Your reply should be the full listing, copied exactly.
======
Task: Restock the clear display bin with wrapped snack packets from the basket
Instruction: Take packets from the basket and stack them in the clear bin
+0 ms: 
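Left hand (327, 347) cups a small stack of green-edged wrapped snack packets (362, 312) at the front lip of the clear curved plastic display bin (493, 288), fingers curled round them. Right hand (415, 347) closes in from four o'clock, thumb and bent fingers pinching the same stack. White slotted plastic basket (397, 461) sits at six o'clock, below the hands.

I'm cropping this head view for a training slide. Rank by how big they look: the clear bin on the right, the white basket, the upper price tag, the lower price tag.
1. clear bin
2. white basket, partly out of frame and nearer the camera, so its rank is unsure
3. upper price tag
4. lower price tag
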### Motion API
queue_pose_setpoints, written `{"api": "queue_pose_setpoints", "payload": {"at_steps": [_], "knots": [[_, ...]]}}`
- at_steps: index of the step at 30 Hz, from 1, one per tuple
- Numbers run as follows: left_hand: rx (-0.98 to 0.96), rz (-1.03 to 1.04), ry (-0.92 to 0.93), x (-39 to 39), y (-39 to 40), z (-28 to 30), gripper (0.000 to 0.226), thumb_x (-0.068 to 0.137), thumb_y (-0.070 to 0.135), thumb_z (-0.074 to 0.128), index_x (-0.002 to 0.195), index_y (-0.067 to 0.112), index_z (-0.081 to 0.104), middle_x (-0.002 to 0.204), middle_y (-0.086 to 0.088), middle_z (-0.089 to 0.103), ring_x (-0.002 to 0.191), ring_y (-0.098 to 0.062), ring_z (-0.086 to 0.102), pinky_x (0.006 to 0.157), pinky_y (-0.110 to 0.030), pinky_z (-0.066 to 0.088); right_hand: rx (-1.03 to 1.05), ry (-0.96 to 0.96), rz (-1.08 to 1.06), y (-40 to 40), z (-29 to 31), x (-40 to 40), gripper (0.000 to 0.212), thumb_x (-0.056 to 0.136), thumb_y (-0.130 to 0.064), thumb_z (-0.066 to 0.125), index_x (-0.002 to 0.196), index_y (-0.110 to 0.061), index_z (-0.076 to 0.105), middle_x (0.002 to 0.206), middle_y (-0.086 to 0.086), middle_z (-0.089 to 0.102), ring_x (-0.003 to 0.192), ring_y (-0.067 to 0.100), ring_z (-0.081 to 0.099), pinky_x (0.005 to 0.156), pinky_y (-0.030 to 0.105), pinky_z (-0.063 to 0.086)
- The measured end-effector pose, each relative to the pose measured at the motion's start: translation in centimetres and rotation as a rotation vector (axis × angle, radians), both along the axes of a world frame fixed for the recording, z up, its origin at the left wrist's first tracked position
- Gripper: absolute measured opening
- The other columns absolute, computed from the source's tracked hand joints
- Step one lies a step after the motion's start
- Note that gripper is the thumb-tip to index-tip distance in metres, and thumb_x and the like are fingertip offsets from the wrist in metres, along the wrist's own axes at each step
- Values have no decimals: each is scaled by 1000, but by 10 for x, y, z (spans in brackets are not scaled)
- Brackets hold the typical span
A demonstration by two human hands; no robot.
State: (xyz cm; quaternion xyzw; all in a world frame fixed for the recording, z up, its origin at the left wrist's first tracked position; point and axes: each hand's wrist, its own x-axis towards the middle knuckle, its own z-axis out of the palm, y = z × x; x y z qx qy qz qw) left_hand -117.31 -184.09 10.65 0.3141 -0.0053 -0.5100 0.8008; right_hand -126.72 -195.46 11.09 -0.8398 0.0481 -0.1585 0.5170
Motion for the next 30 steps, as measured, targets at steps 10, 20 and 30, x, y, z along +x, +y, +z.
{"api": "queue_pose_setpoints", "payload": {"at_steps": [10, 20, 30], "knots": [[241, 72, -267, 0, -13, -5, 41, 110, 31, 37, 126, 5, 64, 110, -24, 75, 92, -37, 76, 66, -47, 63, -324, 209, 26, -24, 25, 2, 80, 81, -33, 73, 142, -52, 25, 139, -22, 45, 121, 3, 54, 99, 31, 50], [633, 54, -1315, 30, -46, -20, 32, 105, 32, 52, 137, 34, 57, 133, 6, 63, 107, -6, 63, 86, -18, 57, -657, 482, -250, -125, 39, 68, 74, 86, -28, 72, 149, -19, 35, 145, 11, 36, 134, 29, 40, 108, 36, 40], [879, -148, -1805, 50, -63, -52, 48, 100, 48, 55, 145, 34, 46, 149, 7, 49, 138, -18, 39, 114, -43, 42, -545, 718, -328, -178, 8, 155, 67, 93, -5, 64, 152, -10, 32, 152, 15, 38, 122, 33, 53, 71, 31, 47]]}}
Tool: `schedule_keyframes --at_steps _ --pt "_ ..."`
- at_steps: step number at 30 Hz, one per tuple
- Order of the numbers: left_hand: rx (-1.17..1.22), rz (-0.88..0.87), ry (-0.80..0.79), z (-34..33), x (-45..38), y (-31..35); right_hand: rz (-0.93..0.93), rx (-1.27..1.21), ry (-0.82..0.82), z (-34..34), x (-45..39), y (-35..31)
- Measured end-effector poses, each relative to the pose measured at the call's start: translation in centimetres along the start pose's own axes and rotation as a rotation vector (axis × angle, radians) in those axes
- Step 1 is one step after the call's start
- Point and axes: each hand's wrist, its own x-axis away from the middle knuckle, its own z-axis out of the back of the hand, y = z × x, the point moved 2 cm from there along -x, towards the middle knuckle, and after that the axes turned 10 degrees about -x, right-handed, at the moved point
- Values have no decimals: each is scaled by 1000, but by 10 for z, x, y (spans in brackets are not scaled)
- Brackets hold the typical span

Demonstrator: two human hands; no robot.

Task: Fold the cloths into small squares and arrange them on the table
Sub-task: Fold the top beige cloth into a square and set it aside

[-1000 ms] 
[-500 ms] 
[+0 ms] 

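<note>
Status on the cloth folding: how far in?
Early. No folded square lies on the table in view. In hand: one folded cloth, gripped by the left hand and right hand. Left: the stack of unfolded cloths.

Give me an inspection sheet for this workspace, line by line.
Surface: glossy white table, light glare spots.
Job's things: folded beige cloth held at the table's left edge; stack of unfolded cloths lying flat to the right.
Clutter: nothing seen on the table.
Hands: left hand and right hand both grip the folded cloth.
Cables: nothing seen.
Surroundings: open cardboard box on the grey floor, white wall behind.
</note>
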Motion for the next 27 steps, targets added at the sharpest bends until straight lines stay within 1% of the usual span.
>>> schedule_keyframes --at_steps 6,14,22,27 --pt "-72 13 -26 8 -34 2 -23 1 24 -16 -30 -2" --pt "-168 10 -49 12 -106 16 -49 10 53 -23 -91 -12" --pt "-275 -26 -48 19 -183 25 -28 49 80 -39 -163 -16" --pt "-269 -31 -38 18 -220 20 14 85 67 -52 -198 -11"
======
Reply:
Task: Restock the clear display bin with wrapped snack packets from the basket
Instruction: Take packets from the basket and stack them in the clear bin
+0 ms: 
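Left hand (327, 347) cups a small stack of green-edged wrapped snack packets (362, 312) at the front lip of the clear curved plastic display bin (493, 288), fingers curled round them. Right hand (415, 347) closes in from four o'clock, thumb and bent fingers pinching the same stack. White slotted plastic basket (397, 461) sits at six o'clock, below the hands.

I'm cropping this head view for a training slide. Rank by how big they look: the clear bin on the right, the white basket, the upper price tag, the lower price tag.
1. clear bin
2. white basket, partly out of frame and nearer the camera, so its rank is unsure
3. upper price tag
4. lower price tag
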### Motion API
queue_pose_setpoints, written `{"api": "queue_pose_setpoints", "payload": {"at_steps": [_], "knots": [[_, ...]]}}`
- at_steps: index of the step at 30 Hz, from 1, one per tuple
- Numbers run as follows: left_hand: rx (-0.98 to 0.96), rz (-1.03 to 1.04), ry (-0.92 to 0.93), x (-39 to 39), y (-39 to 40), z (-28 to 30), gripper (0.000 to 0.226), thumb_x (-0.068 to 0.137), thumb_y (-0.070 to 0.135), thumb_z (-0.074 to 0.128), index_x (-0.002 to 0.195), index_y (-0.067 to 0.112), index_z (-0.081 to 0.104), middle_x (-0.002 to 0.204), middle_y (-0.086 to 0.088), middle_z (-0.089 to 0.103), ring_x (-0.002 to 0.191), ring_y (-0.098 to 0.062), ring_z (-0.086 to 0.102), pinky_x (0.006 to 0.157), pinky_y (-0.110 to 0.030), pinky_z (-0.066 to 0.088); right_hand: rx (-1.03 to 1.05), ry (-0.96 to 0.96), rz (-1.08 to 1.06), y (-40 to 40), z (-29 to 31), x (-40 to 40), gripper (0.000 to 0.212), thumb_x (-0.056 to 0.136), thumb_y (-0.130 to 0.064), thumb_z (-0.066 to 0.125), index_x (-0.002 to 0.196), index_y (-0.110 to 0.061), index_z (-0.076 to 0.105), middle_x (0.002 to 0.206), middle_y (-0.086 to 0.086), middle_z (-0.089 to 0.102), ring_x (-0.003 to 0.192), ring_y (-0.067 to 0.100), ring_z (-0.081 to 0.099), pinky_x (0.005 to 0.156), pinky_y (-0.030 to 0.105), pinky_z (-0.063 to 0.086)
- The measured end-effector pose, each relative to the pose measured at the motion's start: translation in centimetres and rotation as a rotation vector (axis × angle, radians), both along the axes of a world frame fixed for the recording, z up, its origin at the left wrist's first tracked position
- Gripper: absolute measured opening
- The other columns absolute, computed from the source's tracked hand joints
- Step one lies a step after the motion's start
- Note that gripper is the thumb-tip to index-tip distance in metres, and thumb_x and the like are fingertip offsets from the wrist in metres, along the wrist's own axes at each step
- Values have no decimals: each is scaled by 1000, but by 10 for x, y, z (spans in brackets are not scaled)
- Brackets hold the typical span
A demonstration by two human hands; no robot.
State: (xyz cm; quaternion xyzw; all in a world frame fixed for the recording, z up, its origin at the left wrist's first tracked position; point and axes: each hand's wrist, its own x-axis towards the middle knuckle, its own z-axis out of the palm, y = z × x; x y z qx qy qz qw) left_hand -117.31 -184.09 10.65 0.3141 -0.0053 -0.5100 0.8008; right_hand -126.72 -195.46 11.09 -0.8398 0.0481 -0.1585 0.5170
Motion for the next 30 steps, as measured, targets at steps 10, 20 and 30, x, y, z along +x, +y, +z.
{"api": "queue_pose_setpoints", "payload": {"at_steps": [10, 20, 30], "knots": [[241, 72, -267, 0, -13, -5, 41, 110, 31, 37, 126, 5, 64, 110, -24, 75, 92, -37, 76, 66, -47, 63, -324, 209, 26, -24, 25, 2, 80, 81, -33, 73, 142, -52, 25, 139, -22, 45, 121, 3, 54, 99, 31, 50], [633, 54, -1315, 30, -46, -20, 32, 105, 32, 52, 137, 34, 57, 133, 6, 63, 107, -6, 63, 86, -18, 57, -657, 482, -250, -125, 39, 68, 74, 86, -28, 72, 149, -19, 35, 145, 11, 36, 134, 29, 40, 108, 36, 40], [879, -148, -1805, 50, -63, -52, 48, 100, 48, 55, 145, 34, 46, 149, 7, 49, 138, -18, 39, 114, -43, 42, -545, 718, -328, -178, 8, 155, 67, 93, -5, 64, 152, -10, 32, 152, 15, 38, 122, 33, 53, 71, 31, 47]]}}
Tool: `schedule_keyframes --at_steps _ --pt "_ ..."`
- at_steps: step number at 30 Hz, one per tuple
- Order of the numbers: left_hand: rx (-1.17..1.22), rz (-0.88..0.87), ry (-0.80..0.79), z (-34..33), x (-45..38), y (-31..35); right_hand: rz (-0.93..0.93), rx (-1.27..1.21), ry (-0.82..0.82), z (-34..34), x (-45..39), y (-35..31)
- Measured end-effector poses, each relative to the pose measured at the call's start: translation in centimetres along the start pose's own axes and rotation as a rotation vector (axis × angle, radians) in those axes
- Step 1 is one step after the call's start
- Point and axes: each hand's wrist, its own x-axis away from the middle knuckle, its own z-axis out of the back of the hand, y = z × x, the point moved 2 cm from there along -x, towards the middle knuckle, and after that the axes turned 10 degrees about -x, right-handed, at the moved point
- Values have no decimals: each is scaled by 1000, but by 10 for z, x, y (spans in brackets are not scaled)
- Brackets hold the typical span

Demonstrator: two human hands; no robot.

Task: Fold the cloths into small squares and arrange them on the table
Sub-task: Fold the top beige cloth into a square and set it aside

[-1000 ms] 
[-500 ms] 
[+0 ms] 

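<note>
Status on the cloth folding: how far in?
Early. No folded square lies on the table in view. In hand: one folded cloth, gripped by the left hand and right hand. Left: the stack of unfolded cloths.

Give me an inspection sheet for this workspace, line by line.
Surface: glossy white table, light glare spots.
Job's things: folded beige cloth held at the table's left edge; stack of unfolded cloths lying flat to the right.
Clutter: nothing seen on the table.
Hands: left hand and right hand both grip the folded cloth.
Cables: nothing seen.
Surroundings: open cardboard box on the grey floor, white wall behind.
</note>
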Motion for the next 27 steps, targets added at the sharpest bends until straight lines stay within 1% of the usual span.
>>> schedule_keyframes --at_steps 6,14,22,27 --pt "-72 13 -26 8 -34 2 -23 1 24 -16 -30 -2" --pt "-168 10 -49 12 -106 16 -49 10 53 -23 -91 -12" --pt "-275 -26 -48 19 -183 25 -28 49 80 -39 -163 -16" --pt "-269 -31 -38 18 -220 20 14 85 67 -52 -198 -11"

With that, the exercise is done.